Just updated the PR. As per @mstechly request I removed the function returning function construction in the qiskit example, and used partial to replace the lambda wrapper. I think it is much cleaner now and closer to the original source, yet still gives the advantage of using a single transpile call. As an upside the circuit plotting call works again, so that is reintroduced. To maintain style I also added a modified cirq nb with lambda replaced with partial, which @MSRudolph might like. Also ran a full nb-clean on both nb's, so execution output should be removed. Note that the repo actually holds fully executed nb's so you should diff after running an nb-clean on those as well. I would hope more complex circuits benefit from the change. I did anyway, as I had a few useful learnings :-)
Cool, thanks @RonMeiburg! If you don't mind I'd ask you to actually execute both notebooks once and save the output. Thanks to this users will be able to actually see the output of the notebooks when they just browse GitHub. If you do mind, we can merge this in and I can make another PR, I just don't want to put changes on your fork :)
@mstechly I created another PR from a new branch with the run once notebooks you requested. I am not 100pct sure this is what works for you. I apologize if I missed the mark. Note I did also update the cell with the version annotation for the various packages to be in line with those used for execution. These are not minimum requirements.
@RonMeiburg I'll merge this first and then deal with the other PR! @MSRudolph any other comments before we merge?

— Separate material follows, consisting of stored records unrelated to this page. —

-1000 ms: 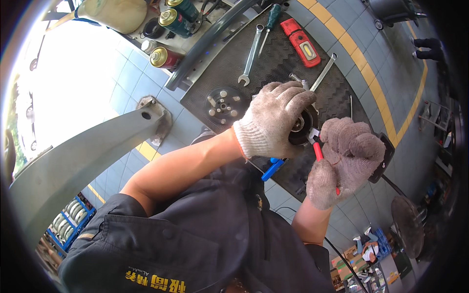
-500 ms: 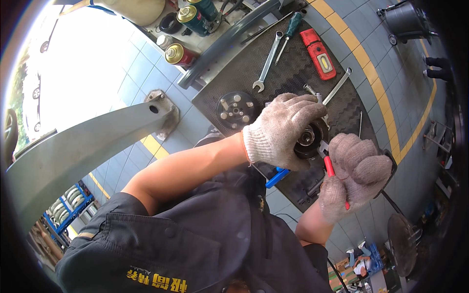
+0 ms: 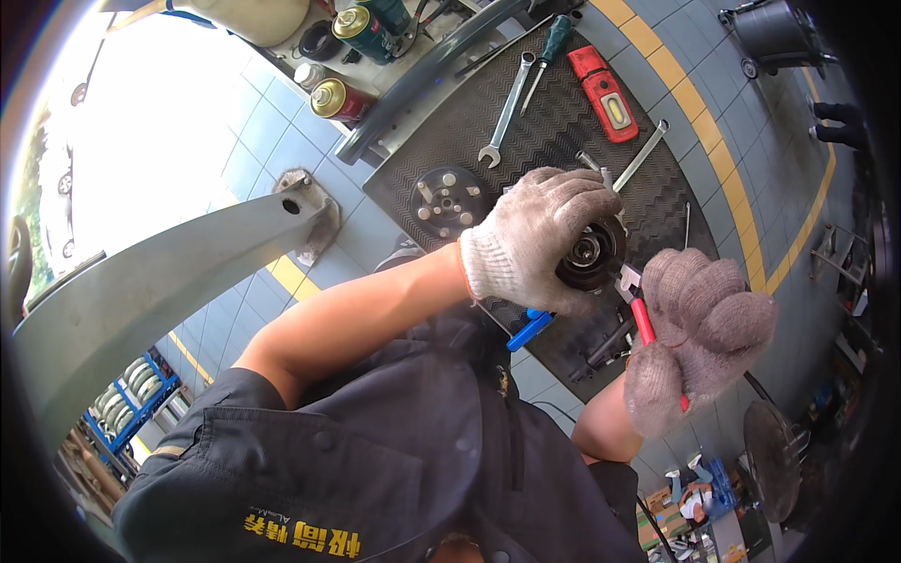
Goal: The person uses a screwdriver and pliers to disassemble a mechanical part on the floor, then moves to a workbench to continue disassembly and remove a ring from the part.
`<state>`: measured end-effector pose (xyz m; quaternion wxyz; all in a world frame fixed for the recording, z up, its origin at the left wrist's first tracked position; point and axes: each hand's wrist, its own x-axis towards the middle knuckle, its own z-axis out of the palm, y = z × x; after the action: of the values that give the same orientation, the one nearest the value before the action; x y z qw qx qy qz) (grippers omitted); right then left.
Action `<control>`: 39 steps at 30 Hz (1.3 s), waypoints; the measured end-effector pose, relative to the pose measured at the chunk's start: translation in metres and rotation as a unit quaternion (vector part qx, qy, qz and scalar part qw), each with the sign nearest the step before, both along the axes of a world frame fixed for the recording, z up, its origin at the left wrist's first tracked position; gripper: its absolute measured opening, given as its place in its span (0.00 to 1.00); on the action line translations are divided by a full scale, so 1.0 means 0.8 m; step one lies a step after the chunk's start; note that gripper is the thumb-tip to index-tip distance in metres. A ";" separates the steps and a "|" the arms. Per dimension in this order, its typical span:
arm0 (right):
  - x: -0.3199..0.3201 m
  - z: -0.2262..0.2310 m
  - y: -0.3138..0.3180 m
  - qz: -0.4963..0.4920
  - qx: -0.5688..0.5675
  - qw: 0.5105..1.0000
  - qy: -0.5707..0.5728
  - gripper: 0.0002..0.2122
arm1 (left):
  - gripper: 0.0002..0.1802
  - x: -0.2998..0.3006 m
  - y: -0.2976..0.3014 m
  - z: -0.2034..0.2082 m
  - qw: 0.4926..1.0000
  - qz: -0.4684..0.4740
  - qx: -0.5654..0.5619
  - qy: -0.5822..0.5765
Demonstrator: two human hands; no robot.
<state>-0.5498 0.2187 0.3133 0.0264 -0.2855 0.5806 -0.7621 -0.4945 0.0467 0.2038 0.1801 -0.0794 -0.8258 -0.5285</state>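
My left hand (image 3: 540,235), in a knitted work glove, is closed around a round dark metal part (image 3: 588,250) that looks like a pulley, its hollow centre facing up. Red-handled pliers (image 3: 645,322) are gripped in my right hand (image 3: 709,328), gloved the same way. Their silver jaws lie close beside the part's right rim; whether they touch it I cannot tell. A dark metal disc (image 3: 449,202) with several round studs rests on the black ribbed mat (image 3: 413,174), left of my left hand. Near my left wrist is a blue object (image 3: 531,330), partly hidden.
Beyond my hands lie a combination wrench (image 3: 508,111), a screwdriver (image 3: 547,61), a red work light (image 3: 603,94) and another wrench (image 3: 642,155). Cans (image 3: 340,99) stand at the far left by a grey rail. A grey lift arm (image 3: 188,244) extends in from the left.
My right hand has moved slightly right and nearer to me with the pliers, drawing their jaws a little away from the round part. My left hand keeps its hold.
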 end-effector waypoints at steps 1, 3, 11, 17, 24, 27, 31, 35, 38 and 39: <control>0.000 0.001 0.000 -0.004 -0.008 1.000 -0.012 0.21 | 0.51 -0.002 -0.001 -0.003 1.000 -0.014 0.011 0.020; -0.001 0.002 -0.001 -0.003 -0.026 0.999 -0.027 0.23 | 0.46 -0.004 -0.003 -0.007 0.999 -0.032 0.012 0.037; -0.016 0.025 0.004 0.059 -0.044 0.997 0.019 0.27 | 0.24 0.018 -0.008 0.044 0.995 0.037 -0.090 -0.020; -0.017 0.057 -0.013 0.147 -0.039 0.983 0.102 0.32 | 0.15 0.034 -0.017 0.101 0.966 0.069 0.173 -0.177; 0.020 0.078 -0.093 0.172 0.006 0.972 0.159 0.46 | 0.15 0.071 -0.107 0.148 0.850 0.061 0.377 -0.362; 0.047 0.076 -0.156 0.140 0.014 0.978 0.152 0.48 | 0.16 0.098 -0.177 0.156 0.830 0.053 0.395 -0.391; 0.074 0.052 -0.280 0.106 -0.013 0.986 0.129 0.49 | 0.16 0.129 -0.303 0.146 0.819 0.116 0.384 -0.410; 0.070 0.036 -0.413 0.146 0.133 0.965 0.171 0.46 | 0.17 0.151 -0.447 0.120 0.802 0.178 0.377 -0.428; 0.055 0.018 -0.509 0.169 0.267 0.928 0.198 0.43 | 0.15 0.156 -0.537 0.084 0.803 0.217 0.317 -0.456; 0.050 0.001 -0.541 0.182 0.241 0.928 0.220 0.46 | 0.18 0.157 -0.563 0.067 0.830 0.213 0.225 -0.463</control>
<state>-0.5098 -0.2143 0.3143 0.1047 -0.5316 0.6758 -0.4997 -0.3692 -0.4039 0.2578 -0.1021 0.3953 -0.6671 -0.6232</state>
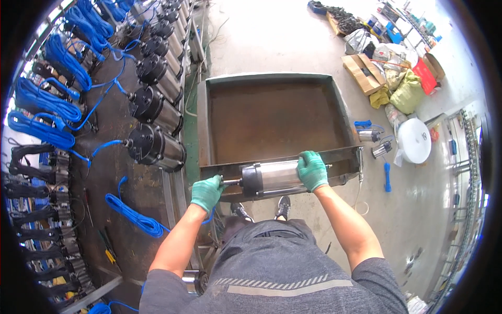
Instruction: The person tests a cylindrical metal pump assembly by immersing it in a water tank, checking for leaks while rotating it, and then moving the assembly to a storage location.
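Observation:
A steel cylindrical motor with a black end cap (272, 178) lies level across the near side of a metal tank (203, 118). My right hand (312, 170), in a green glove, is wrapped over the steel body near its right end. My left hand (206, 191), gloved the same way, closes round the thin stem or cable end that sticks out of the black cap. A bit of blue cable shows below my left hand. A thin shaft tip pokes out past my right hand. The motor's underside is hidden, so I cannot tell whether it rests on the tank's edge.
On the left, a workbench (104, 193) carries a row of similar motors (157, 146) and blue cable coils (42, 131). Pliers (110, 251) lie there too. Right of the tank are small motors (368, 135), a white reel (414, 140), sacks (406, 93) and a cardboard box (363, 75).

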The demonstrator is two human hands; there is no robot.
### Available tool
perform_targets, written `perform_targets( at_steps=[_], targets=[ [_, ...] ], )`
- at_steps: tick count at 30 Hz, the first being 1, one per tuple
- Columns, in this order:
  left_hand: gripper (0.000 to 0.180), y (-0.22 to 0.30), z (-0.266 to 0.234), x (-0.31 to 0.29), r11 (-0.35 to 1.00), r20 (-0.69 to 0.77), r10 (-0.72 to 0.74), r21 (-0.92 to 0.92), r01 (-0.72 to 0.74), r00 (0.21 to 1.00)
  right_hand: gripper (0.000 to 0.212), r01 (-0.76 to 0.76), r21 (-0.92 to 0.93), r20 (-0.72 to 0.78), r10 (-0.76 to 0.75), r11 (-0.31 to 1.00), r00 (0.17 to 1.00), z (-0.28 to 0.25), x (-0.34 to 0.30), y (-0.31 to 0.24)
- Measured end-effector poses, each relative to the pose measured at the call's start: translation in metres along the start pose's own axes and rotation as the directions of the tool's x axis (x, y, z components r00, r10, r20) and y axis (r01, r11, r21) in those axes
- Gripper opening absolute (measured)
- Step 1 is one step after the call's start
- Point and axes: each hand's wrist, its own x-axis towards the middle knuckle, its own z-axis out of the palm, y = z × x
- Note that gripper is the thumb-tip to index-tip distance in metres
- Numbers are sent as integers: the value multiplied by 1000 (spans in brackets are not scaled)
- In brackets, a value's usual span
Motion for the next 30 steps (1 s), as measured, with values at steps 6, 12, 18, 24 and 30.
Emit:
perform_targets(
  at_steps=[6, 12, 18, 24, 30],
  targets=[
    [74, -1, -31, 22, 483, 676, -257, -529, 698, 691, 12, 0, -5, 10, 0, 1000, 1000, 5, 3, 4],
    [47, -8, -18, 22, 16, 805, -204, -567, 824, 557, 13, -32, 35, -12, 33, 999, 999, 0, 1, -2],
    [23, -3, -2, -6, 607, 88, 48, -794, 41, 995, 13, -40, 29, -2, 40, 999, 999, 3, -2, -1],
    [18, -5, -41, 18, 740, 593, -28, -529, 416, 805, 14, -49, 24, 20, 48, 999, 999, 1, 0, -2],
    [34, -15, 1, 5, 981, -55, 149, 131, -141, 987, 14, -48, 20, 17, 48, 999, 999, 2, -2, -1]
  ],
)
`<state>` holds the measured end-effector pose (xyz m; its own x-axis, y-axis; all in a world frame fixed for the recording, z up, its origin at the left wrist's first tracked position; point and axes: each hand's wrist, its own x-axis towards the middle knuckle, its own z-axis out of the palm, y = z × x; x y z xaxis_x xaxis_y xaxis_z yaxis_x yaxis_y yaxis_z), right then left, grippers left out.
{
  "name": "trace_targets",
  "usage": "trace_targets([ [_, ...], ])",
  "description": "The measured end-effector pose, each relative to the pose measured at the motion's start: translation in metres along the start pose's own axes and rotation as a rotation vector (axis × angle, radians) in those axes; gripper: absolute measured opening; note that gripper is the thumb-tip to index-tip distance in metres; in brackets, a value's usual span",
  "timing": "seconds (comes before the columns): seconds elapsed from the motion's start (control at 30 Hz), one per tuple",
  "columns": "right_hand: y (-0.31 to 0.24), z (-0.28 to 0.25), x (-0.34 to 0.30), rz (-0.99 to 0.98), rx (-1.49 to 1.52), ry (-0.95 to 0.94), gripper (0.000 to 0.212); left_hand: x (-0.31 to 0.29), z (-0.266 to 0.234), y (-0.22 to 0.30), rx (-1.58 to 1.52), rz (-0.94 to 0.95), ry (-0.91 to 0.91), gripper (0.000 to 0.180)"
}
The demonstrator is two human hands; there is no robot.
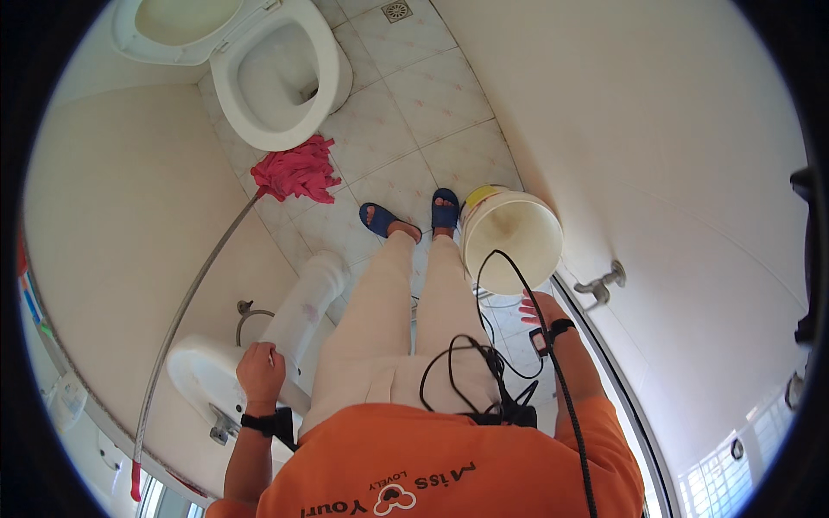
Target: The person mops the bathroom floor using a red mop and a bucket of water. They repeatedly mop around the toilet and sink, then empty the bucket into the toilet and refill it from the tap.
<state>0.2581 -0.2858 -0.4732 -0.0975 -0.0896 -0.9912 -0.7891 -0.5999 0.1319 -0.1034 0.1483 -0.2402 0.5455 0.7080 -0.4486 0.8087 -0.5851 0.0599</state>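
My left hand (261, 371) is curled into a fist over the edge of the white washbasin (197, 373), and nothing shows in it. My right hand (542, 307) is beside the lower rim of a cream-white bucket (509, 237), its fingers stretched out and slightly apart. I cannot tell whether they touch the bucket. The bucket's mouth faces me, and its inside looks stained. Each wrist wears a black strap, the right one with a small device. A black cable (566, 393) runs in front of my right forearm and loops over my lap.
Ahead on the left stands a white toilet (332, 82) with its lid up. A pink mop head (298, 173) lies before it, its long handle (194, 281) leaning along the left wall. A floor drain (396, 11) is far ahead. A metal tap (602, 283) juts from the right wall.
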Motion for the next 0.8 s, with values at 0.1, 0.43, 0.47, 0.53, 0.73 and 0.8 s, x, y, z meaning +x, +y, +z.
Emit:
trace_targets([
  [0.1, 0.007, 0.008, 0.054, 0.094, 0.054, 0.207, 0.074, 0.002, -0.002, 0.002, 0.004, -0.006, 0.009, 0.008],
  [0.43, 0.075, 0.024, 0.154, 0.401, 0.716, 0.331, 0.051, 0.006, 0.001, 0.003, 0.04, -0.054, -0.034, 0.01],
  [0.47, 0.082, 0.023, 0.159, 0.391, 0.856, 0.26, 0.048, 0.007, 0.002, 0.003, 0.055, -0.052, -0.034, 0.01],
  [0.53, 0.09, 0.026, 0.168, 0.278, 0.896, 0.243, 0.043, 0.007, 0.002, 0.003, 0.057, -0.065, -0.037, 0.01],
  [0.73, 0.091, 0.042, 0.168, 0.207, 0.778, 0.413, 0.056, 0.01, 0.002, 0.005, 0.074, -0.065, -0.04, 0.009],
  [0.8, 0.091, 0.048, 0.169, 0.198, 1.045, 0.365, 0.048, 0.01, 0.001, 0.005, 0.055, -0.087, -0.044, 0.009],
])
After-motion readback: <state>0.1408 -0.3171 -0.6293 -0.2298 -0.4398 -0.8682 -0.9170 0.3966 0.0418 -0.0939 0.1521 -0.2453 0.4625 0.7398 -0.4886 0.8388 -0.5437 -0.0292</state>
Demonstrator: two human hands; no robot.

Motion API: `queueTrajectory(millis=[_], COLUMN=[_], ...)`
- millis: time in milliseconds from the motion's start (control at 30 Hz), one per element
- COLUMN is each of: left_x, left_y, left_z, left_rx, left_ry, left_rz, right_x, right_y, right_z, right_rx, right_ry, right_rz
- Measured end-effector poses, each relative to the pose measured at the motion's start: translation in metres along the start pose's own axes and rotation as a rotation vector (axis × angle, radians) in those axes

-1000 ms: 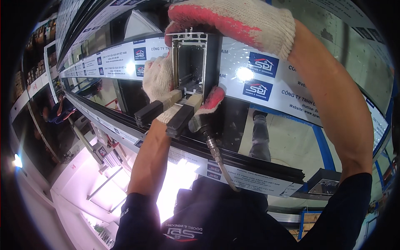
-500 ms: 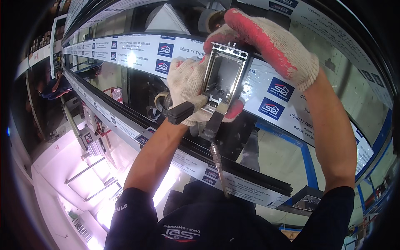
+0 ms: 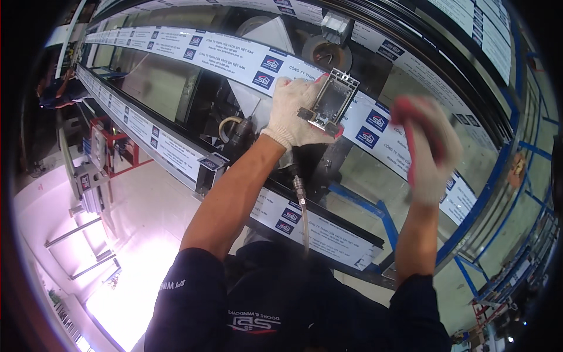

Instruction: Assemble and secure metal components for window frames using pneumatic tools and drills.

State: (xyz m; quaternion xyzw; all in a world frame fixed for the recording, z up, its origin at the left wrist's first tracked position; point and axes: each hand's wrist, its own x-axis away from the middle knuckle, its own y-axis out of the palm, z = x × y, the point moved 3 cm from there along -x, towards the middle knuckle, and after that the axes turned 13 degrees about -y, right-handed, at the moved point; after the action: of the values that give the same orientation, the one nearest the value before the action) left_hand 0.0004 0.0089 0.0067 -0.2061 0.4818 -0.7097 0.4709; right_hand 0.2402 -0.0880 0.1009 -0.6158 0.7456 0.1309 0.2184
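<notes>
My left hand (image 3: 296, 111), in a white knit glove with a red palm, grips a short hollow rectangular piece of metal profile (image 3: 335, 100), whose open end faces up. Dark tabs stick out at its lower end. Off to the right, my gloved right hand (image 3: 431, 146) is apart from the profile and smeared by motion; nothing shows in it, though its fingers are not clear. Beneath the left wrist lies a dark air tool (image 3: 239, 134), and a hose with a metal coupling (image 3: 300, 190) runs toward my body.
Long dark frame bars covered in white-and-blue protective film (image 3: 229, 58) cross the work area. Behind the profile piece sit a tape roll (image 3: 328, 56) and another metal profile block (image 3: 336, 26). Blue rack bars (image 3: 384, 226) are at right; another person (image 3: 58, 91) is far left.
My right hand has let go of the profile piece and swung away to the right. The left hand keeps holding it. The view has shifted, showing more of the bench behind.
</notes>
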Motion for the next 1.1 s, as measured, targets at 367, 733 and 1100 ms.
queueTrajectory(millis=[367, 733, 1100], left_x=[-0.006, -0.005, -0.009], left_y=[0.009, 0.000, 0.010], left_z=[0.003, -0.010, -0.002], left_rx=[0.027, 0.058, 0.075], left_ry=[-0.007, 0.008, 0.005], left_rz=[-0.078, -0.076, -0.110], right_x=[-0.046, -0.052, -0.021], right_y=[0.082, 0.099, 0.018], right_z=[-0.211, -0.166, -0.030], right_rx=[-0.173, -0.292, 0.362], right_ry=[0.470, 0.222, 0.309], right_rz=[0.039, 0.061, 0.037])
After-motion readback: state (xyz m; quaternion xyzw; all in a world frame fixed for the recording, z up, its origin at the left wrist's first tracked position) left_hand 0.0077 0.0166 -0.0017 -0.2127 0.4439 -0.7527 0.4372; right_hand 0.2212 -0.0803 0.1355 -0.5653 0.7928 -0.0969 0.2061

Thank you for you effort, @RonMeiburg! The qiskit
notebook looks great and even follows our current style. It also highlights how you would slightly adapt our examples if your framework of choice required (or allowed for) small clever modifications.
Despite being wrapped up in a lambda function, the get_circuit function is actually still called for every function evaluation during plot generation or optimization, and hence the circuit is rebuilt each time. This rather defeats the concept of late binding of the parameter values. The PR uses a slightly different approach using the transpile function. The code is arguably more transparent than using the lambda function wrapper. Evaluation is faster now, but for this simple case rarely more than 10%. One downside, the circuit cannot be plotted anymore in a simple way.